Under the new law, a married couple who jointly operates an unincorporated building business and who file a joint return can elect not to be treated as a partnership for federal tax purposes. This treatment is available for tax years beginning after December 31, 2006.
S corporation business entity
Several modifications to the S corporation rules will help small businesses retain the benefits of being an S corporation. In fact, the new S corporation provisions were designed specifically to make it easier for small businesses to retain their status as an S corporation, a status often inadvertently jeopardized, thanks to the complexity of the rules in this area.
Two the new rules — “electing small business trust” (ESBT) interest and “earnings and profits” (E&P) reduction — encourage the use of the S corporation business entity by effectively reducing the taxes owed by S corporation shareholders.
Among the S corporation reforms are those involving passive investment income. The passive investment income test has long been a trap for many S corporations. An S corporation is not subject to corporate level income tax on its income, usually passing through income (and losses) to its shareholders — except when it comes to passive investment income. Fortunately, the new law eliminates some of that worry by switching treatments and no longer characterizing capital gain from the sale of stock or securities as passive investment income.

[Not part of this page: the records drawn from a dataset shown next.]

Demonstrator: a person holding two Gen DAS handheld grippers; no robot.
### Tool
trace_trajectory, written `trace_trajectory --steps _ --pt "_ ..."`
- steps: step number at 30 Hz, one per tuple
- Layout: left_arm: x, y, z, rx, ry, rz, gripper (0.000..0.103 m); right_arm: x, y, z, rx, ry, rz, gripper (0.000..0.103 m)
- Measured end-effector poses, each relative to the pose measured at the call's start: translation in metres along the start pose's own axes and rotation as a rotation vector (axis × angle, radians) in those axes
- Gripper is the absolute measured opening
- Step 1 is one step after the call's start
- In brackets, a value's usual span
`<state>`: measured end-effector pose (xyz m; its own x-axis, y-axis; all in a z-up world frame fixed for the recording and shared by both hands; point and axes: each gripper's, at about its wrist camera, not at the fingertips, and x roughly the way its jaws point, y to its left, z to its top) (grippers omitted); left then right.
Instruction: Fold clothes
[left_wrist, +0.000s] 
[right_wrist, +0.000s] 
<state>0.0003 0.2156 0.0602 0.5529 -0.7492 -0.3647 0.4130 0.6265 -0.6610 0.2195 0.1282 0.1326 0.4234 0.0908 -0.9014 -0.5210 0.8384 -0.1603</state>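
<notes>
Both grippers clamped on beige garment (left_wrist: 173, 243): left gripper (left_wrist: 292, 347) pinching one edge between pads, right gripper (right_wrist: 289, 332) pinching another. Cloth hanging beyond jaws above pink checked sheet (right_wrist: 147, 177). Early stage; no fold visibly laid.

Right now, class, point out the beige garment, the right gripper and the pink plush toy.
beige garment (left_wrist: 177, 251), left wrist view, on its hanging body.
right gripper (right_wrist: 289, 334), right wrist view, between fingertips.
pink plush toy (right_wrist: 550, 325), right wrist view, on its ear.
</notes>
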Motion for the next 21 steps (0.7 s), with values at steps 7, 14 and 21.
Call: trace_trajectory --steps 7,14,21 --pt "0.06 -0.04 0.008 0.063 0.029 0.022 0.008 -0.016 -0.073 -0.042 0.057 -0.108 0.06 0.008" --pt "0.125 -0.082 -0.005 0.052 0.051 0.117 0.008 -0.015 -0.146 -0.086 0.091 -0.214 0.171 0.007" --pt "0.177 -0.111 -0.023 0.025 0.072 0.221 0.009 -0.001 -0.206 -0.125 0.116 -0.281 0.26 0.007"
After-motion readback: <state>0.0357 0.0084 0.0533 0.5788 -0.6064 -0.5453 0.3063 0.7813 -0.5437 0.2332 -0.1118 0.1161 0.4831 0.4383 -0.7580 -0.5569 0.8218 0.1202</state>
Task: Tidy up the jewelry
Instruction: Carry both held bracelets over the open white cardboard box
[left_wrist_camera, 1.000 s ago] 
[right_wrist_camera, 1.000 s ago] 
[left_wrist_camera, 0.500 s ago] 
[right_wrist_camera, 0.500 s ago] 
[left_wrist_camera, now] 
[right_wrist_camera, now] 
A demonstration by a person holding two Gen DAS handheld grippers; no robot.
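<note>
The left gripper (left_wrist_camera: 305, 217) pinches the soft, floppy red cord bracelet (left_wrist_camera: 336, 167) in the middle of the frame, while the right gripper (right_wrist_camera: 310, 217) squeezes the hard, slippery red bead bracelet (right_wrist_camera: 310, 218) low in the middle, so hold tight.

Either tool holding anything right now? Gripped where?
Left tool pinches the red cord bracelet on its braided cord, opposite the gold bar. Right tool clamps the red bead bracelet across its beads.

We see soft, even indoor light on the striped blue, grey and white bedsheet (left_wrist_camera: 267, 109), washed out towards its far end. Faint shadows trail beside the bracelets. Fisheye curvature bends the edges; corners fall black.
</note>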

Contractors and builders who owe the alternative minimum tax (AMT) will get to take deductions for doing the right thing at their places of business — hiring disadvantaged workers, thereby easing the tax bite of the dreaded AMT.
Paybacks
As with most recent tax legislation, not all of the provisions contained in the new tax law are pro-taxpayer. Some were inserted to offset the cost of pro-taxpayer provisions, pursuant to Congressional rules. One of the most significant offsets extends the reach of the so-called “kiddie tax” by raising the age limit to include (1) all children under age 19 (previously under age 18) and (2) students under the age of 24. Both changes are effective for tax years beginning after May 25, 2007, which means the change should not be noticed by the average, calendar year taxpayer.

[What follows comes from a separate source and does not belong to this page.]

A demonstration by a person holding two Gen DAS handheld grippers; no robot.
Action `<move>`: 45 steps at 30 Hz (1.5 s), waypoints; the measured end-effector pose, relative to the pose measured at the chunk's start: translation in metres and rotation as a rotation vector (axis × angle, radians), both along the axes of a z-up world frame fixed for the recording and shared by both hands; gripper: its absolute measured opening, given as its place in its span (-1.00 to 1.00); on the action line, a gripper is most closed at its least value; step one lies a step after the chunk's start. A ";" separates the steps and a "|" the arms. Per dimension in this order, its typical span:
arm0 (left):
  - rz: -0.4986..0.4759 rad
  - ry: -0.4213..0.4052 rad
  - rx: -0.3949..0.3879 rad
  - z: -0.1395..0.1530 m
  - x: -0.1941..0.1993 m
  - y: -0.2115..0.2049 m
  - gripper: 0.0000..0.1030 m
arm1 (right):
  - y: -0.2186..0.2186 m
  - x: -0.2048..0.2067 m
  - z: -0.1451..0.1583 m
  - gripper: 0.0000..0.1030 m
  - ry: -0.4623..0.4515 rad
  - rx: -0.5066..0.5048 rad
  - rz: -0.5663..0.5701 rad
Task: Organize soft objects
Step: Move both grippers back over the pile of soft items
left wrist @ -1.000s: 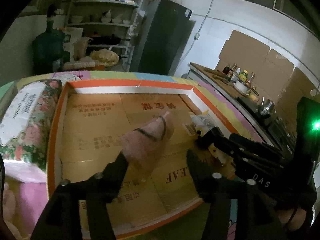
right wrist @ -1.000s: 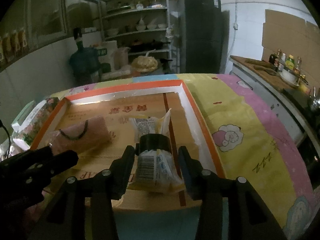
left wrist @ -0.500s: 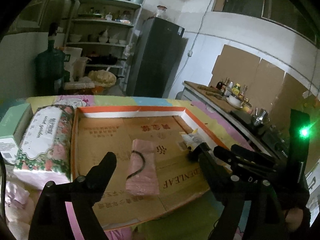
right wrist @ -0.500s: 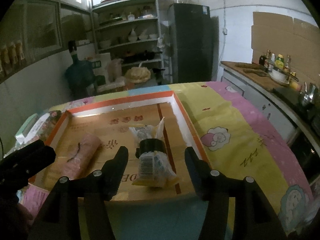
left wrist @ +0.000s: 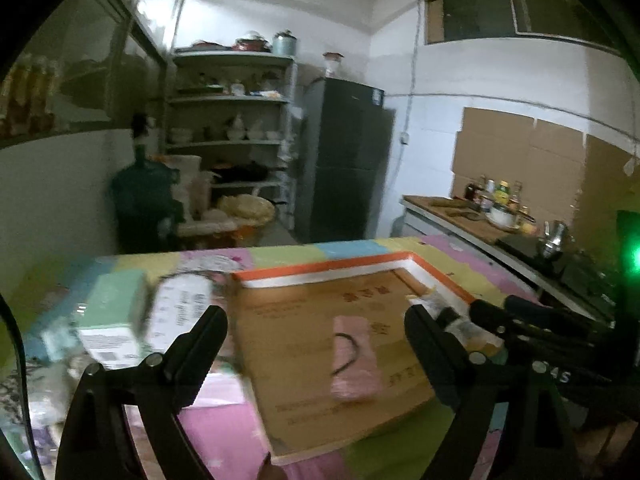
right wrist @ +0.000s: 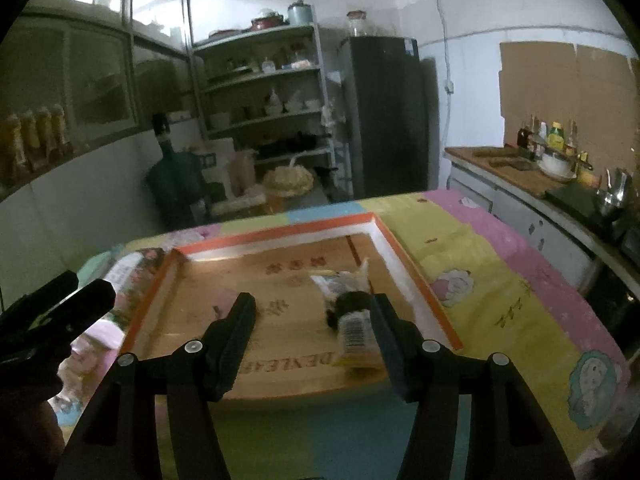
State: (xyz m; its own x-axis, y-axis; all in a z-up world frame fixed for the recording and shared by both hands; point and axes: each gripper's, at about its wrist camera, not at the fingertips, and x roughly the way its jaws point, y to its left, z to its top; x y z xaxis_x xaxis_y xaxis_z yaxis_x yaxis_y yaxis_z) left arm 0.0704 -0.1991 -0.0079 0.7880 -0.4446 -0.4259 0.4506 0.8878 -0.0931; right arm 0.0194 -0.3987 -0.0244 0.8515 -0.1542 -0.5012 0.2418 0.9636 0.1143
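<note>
Left wrist view: the left gripper (left wrist: 316, 330) stands with its jaws spread wide and nothing between the pads — they have just been opening. The pink rolled cloth (left wrist: 355, 354) with its black band lies apart from them on the cardboard floor of the orange-rimmed tray (left wrist: 328, 270). Just beside the tray's left rim sit a floral tissue pack (left wrist: 182, 312) and a green box (left wrist: 112, 316), both blurred. The risk I see here is the wide left finger clipping that pack or box and shoving it off the tablecloth (left wrist: 288, 254).

Right wrist view: the right gripper (right wrist: 314, 318) is open too, its jaws having just widened. The plastic-wrapped packet (right wrist: 354, 322) with a barcode label and a dark band lies in the tray near the right rim. The packet shows just beside the right finger; I cannot tell whether they touch. If they do, a sideways move could drag the light packet.
</note>
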 end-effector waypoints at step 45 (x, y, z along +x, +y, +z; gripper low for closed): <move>0.351 0.040 -0.062 -0.005 -0.038 0.243 0.59 | 0.214 0.015 0.000 0.46 -0.012 0.012 0.405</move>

While Congress recently handed a major victory to low-income workers by passing the first increase in the federal minimum wage in a decade, small businesses were not ignored. Many of the $4.84 billion in business-related tax cuts designed to ease the pain of the increased minimum wage included in that bill are retroactive to January 1, 2007. Will you — and your rural building business — plan now to take advantage of these tax breaks?